Ahí se quedó un poco pillado. Había decidido que como no me dejaba decir más de tres o cuatro palabras seguidas, intentaría responder sólo con una. Tuviera sentido o no la pregunta. Tuviera sentido o no la respuesta.

–Aquí no hay dependes. Hablamos de la empresa. O estás o no estás.

–Depende –la repetición ya completamente fuera de lugar le calló unos segundos, así que opté por añadir unas palabras–. Yo tampoco sé cómo está la empresa, pero las cuentas…

–Olvídate de las cuentas. Créeme. Cobraréis.
No le creí. Hice bien. Pero poder decirme a mí mismo “ja, lo sabía, sabía que no iba a ver un duro” fue un consuelo un poco ridículo.

–Un cortado y… Ehm… ¿A ver qué tienes?

–Em queda un croissant de xocolata.

–Va, venga.

–Té, maco.

Me había acostumbrado a ir solo a tomar el café de media mañana. Era aburrido, pero más aburrido era quedarse arriba, mirando el techo, respondiendo a mails con evasivas y descolgando el teléfono con miedo a escuchar la bronca de un acreedor o peor, el encargo de alguna tarea idiota por parte de alguno de los administradores.

–Necesitamos la lista actualizada de los acreedores.

–Necesitamos la lista de las facturas que seguimos pagando: agua, luz, alquiler…

–Necesitamos saber si hay pagos pendientes de clientes, que sólo lo tenemos a fecha de hace un mes y medio.

Y así.

Las camareras de la cafetería me miraban con cara de pena. Unos cuantos habíamos ido cada día allí a tomar el cortado cada mañana desde hacía años y habían visto cómo cada vez bajábamos menos. Obviamente, les explicábamos qué iba pasando, así que al menos no sospechaban de asesinatos ni abducciones por parte de extraterrestres. Y al final me había quedado yo. Me trataban de forma casi maternal. Más bien como unas tías mayores y solteronas, que sabían que yo, el hijo adolescente, no me llevaba bien con mis padres, pero seguía siendo su sobrino favorito y me invitaban a merendar. En este caso, a desayunar. Y pagando, claro. O sea, que no me invitaban.

Nadie tiene ninguna piedad.

–Hoy es mi último día.

–Ja està? Ja tanqueu del tot?

–Pues sí.

–Ai, que ja no vindràs més per aquí.

–Hombre, de vez en cuando, igual. Si estáis en el cen…

–Mira, allà tens una taula lliure.

–Gracias.

Sí, eso, gracias. Porque soy ciego. En fin. Me senté dispuesto a disfrutar de mi café y de un croissant de chocolate que sospeché que había motivos para dejar el último cuando casi me rompí un diente al llevarme un trozo de uno de los cuernos.

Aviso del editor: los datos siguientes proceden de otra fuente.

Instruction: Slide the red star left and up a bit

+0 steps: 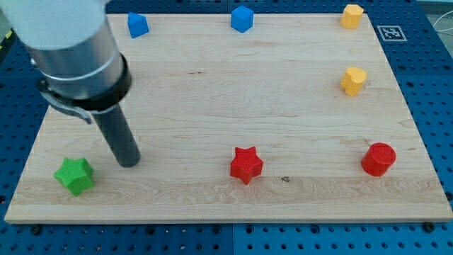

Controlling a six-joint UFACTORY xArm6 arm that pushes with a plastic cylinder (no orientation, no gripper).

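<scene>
Red and small, the red star [245, 164] sits flat on the wooden board [212, 92] near the view's bottom edge, a little right of centre, with bare wood all round it. It looks like a light, rigid block that should slide easily on the smooth wood, though its points could make it spin if pushed off-centre. There is nothing to grasp; I judge the best contact is on its lower-right side, so a push sends it left and up.

My tip [129, 161] is a plain rod with no jaws to open or close, and it touches no block. It rests on the board well to the view's left of the star, just right of the green star [75, 175].

Farther out, a red cylinder [379, 159] stands at the view's lower right, and two yellow blocks [353, 81] [351, 15] lie along the right side. Two blue blocks [242, 18] [137, 25] sit at the top edge. No containers are in view.
</scene>
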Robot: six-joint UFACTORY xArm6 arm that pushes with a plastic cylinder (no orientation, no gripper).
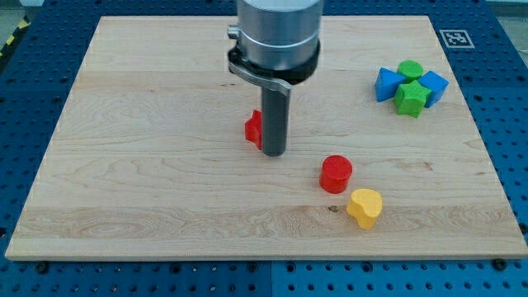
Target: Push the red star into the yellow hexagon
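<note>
On a wooden board (pixel 124 165), we steer a bare rod; there are no jaws to open or close. Leftmost, mid-board, a red block (pixel 253 127), presumably the star, peeks out, touching my tip (pixel 273 153) on its left and mostly hidden. To the lower right sit a red cylinder (pixel 336 173), then a yellow block (pixel 365 206), hexagon unclear. We judge we should swing behind the star and push it rightward, skirting the cylinder.
</note>
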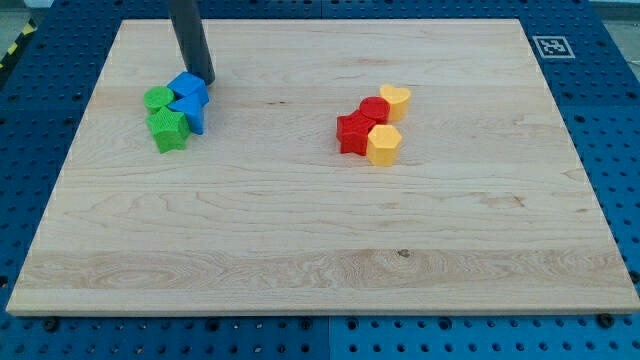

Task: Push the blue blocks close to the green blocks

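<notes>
**Q:** Where do you find the task's blocks?

**A:** Upper left of the frame, on the wooden board (320,250). You see two blue blocks, the upper blue block (188,87) and the lower blue block (189,110), packed against the green round block (156,98) and the green star-like block (168,129). The blue pair's long axis runs roughly top to bottom; their exact shapes are hard to judge.

**Q:** And the rod?

**A:** My tip (204,80) sits at the upper blue block's top-right edge, seemingly touching. There are no fingers to report. Right of centre you see a red block (352,133), a red round block (374,109), a yellow heart (396,99) and a yellow block (384,144), clustered.
</notes>
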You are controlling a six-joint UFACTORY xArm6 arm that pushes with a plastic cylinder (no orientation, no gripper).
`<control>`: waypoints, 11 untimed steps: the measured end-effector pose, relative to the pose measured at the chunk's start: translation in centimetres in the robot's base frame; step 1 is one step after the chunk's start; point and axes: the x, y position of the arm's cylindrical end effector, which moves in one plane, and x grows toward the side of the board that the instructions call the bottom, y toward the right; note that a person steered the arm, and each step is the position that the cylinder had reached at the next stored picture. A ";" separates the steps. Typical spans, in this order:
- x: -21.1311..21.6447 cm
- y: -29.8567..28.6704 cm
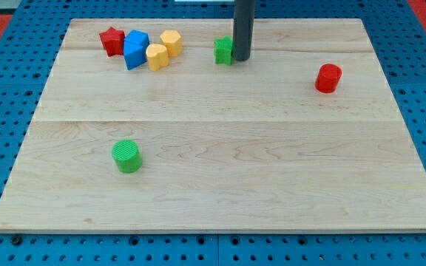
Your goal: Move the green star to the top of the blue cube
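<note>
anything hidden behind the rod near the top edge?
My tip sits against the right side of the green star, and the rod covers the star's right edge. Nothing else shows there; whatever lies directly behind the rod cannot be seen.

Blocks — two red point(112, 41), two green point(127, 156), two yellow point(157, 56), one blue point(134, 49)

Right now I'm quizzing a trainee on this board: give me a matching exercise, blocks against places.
Blocks:
1. green star
2. green cylinder
3. red cylinder
4. blue cube

Places:
A. alone toward the view's right
B. touching my tip, on its left
C. in the cluster at the view's top left
D. alone toward the view's bottom left

Pairs: 1-B, 2-D, 3-A, 4-C
</note>
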 end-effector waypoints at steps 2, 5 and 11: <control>-4.4 -0.7; -3.6 -7.6; -7.8 -15.7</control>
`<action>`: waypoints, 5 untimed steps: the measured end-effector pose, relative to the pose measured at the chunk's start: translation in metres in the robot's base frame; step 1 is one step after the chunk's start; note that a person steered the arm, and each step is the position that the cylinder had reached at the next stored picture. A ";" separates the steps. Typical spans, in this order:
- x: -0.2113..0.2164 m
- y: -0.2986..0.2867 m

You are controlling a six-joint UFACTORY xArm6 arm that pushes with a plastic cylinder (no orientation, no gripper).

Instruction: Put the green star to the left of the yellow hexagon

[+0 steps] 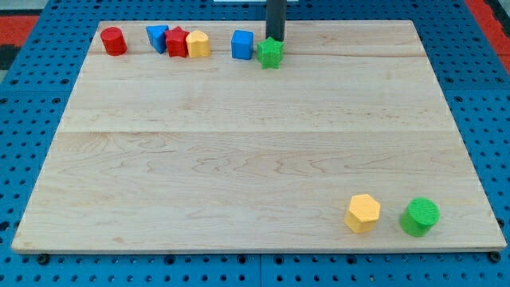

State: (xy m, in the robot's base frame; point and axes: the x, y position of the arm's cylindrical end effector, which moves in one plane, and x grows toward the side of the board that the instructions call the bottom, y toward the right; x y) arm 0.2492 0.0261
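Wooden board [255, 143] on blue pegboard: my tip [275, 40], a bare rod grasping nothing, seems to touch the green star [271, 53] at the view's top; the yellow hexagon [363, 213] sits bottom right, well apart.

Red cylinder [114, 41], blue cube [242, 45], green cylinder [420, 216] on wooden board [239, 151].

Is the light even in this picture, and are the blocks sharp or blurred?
Camera view: light is even, no glare on the board; the green star and yellow hexagon look sharp, with only faint shadows; my tip is just behind the star.
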 end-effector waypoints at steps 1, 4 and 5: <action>0.022 0.000; 0.107 -0.006; 0.143 -0.029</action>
State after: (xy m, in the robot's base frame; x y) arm 0.3921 -0.0024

Desde que estaba solo en la oficina tenía que tomar el café solo y además me apetecía comer solo. Antes me traía un tupper y comía en el office, con los compañeros, o a veces quedaba con Rebeca, que no trabajaba muy lejos. Pero ahora la cosa había cambiado e ir a casa de mis padres a comer resultaba un poco deprimente. Como volver a casa de mis padres después del trabajo. O volver allí un sábado a las tres de la mañana medio borracho. Después de cuatro años independizado, bueno, o dependizado de Rebeca y no de mis progenitores. Me sentía como si hubiera vuelto a los veintipico o incluso a los diecitantos, pero con mi cuerpo de treinta y pocos, maltrecho y poco resistente a las resacas. Y más con lo que me había costado salir de casa, que siempre que me iba de viaje temía que al volver mi padre hubiera cambiado la cerradura.

Pero ahora no tenía más opción. Rebeca me había echado –porque me había echado– y yo encima seguía pagando la mitad de la hipoteca –porque la seguía pagando. Por supuesto, tirando de ahorros, porque en el último año apenas había cobrado cuatro sueldos, gracias a la eficiencia de los administradores concursales. Qué tíos más vagos. Como que aún seguía en aquella oficina para un centenar de personas, pagando ocho mil euros mensuales de alquiler, con atrasos, por supuesto, y ni siquiera se habían planteado la posibilidad de alquilar otro sitio más pequeño. Otro sitio para uno. Para mí.

Y al final el que no podía ni siquiera plantearse la posibilidad de buscar un alquiler era yo. Así que hala, a vivir con mis padres. Como cuando tenía veintinueve. Sí, sí... Reconozco que me costó salir de casa.